# SIBO - Everybody is right and everybody is wrong!



## Linda Barber (Feb 28, 2013)

I read stuff on this site from time to time and I'm not sure why because I usually come away with information overload - some good advice and some not-so-good advice. So, I guess I might as well put my 2 cents worth in - EVERYBODY IS DIFFERENT! I try to find people with similar symptoms and who don't have too much advice! I have an alive and working bullshit detector. Here's my story:

I just started having terrible awful nausea that would last for several days maybe 4 years ago (I'm 60)where I literally stayed in the bed all day - nothing seemed to cut the nausea including the standard nausea drugs. I couldn't eat or drink and then in a day or two it would pass. This happened about every 3 weeks. I lost about 10-15 lbs. I was constipated a lot in between episodes and bloated no matter what I ate. No diarrhea. Went to Gastroenterologist who gave me an Indicans urine test. I know. This is not the 'gold standard' test for SIBO but frankly, the gold standard of the breath test isn't very 'gold' either or at least not 'shiny gold'. There are a lot of false positives and negatives. My gastro's thought is that since I've had colonoscopy and endoscopy and we've ruled out a lot of 'bad things' that the indicans is a fast test that documents I have too much bacteria. So that is the test he uses and it has worked so far. If my levels are high and usually I know just by my symptoms, he puts me on 550mg of Rifaximin three times a day and twice daily neomycin for 14 days. I usually get 6-8 months of no symptoms and then I get it again and then go back on antibiotics. I've never really tried too hard to watch my diet but this time I am trying to follow the Mark Pimental diet recommendations in his book (google him). I've taken probiotics and frankly, I couldn't tell a difference either way. So, that's what I'm doing and it is working for me fairly well but of course, like you, I wish I didn't have this stuff! But this is life and like my Mississippi Daddy said, "It ain't fair, darling,'" so I consider myself lucky just to be here! Good luck with your symptoms whatever they may be and don't forget to trust yourself!


----------



## Kathleen M. (Nov 16, 1999)

FWIW the breath test is common, but usually the "gold standard" for SIBO is the much rarer take a sample from inside the small intestine and culture it.
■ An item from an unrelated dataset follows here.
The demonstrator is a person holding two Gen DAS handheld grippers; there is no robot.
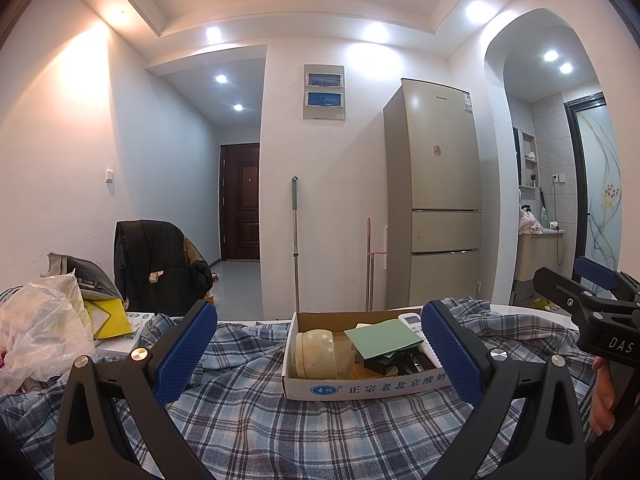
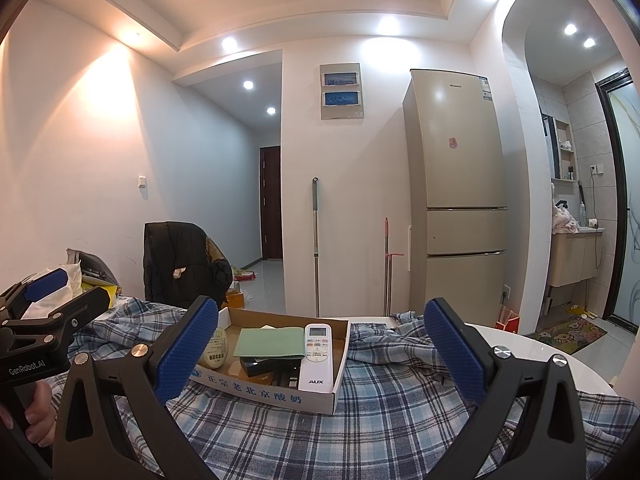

You get a pretty decent break from symptoms, some of our folks only get a week or three and that sometimes hardly makes the treatment worth it.

Probably worth trying Pimental's diet, not sure if you'd be a good candidate for low dose erythromycin (which is sometimes used to help keep things cleared out) since you get a pretty long period of feeling better.


----------



## IndianRopeTrick (Jul 25, 2013)

A while ago, my GI Doctor did not even consider doing a breath test for me because in his knowledge, SIBO is only a hypothesis. That is, there is no proof to show if SIBO is even a real medical condition to begin with. Is there any scientific evidence which demonstrates this or otherwise ?


----------



## tummyrumbles (Aug 14, 2005)

The proof is in the pudding. If a low-flatulogenic diet eases symptoms and speeds up bowel evacuation, that's all the proof you need.

A Systematic Review of Diagnostic Tests for Small Intestinal

Bacterial Overgrowth

http://www.gastro.ucsd.edu/fellowship/Documents/SmallBowel2.pdf

This study says more accurate testing is needed. Even the culture test is far from accurate with high readings suggesting stagnant loop, or blind loop, terms for volvulus - which is very serious colonic obstruction. Volvulus is believed to be caused from gas from too much high fibre.

The final paragraph says:

"Until better diagnostics are available, the most practical method to evaluate SIBO in studies at this time would be a test, treat, and outcome technique."

Use and abuse of hydrogen breath tests

http://www.ncbi.nlm.nih.gov/pmc/articles/PMC1856094/

This study also refers to the limitations and pitfalls of testing and often erroneous conclusions.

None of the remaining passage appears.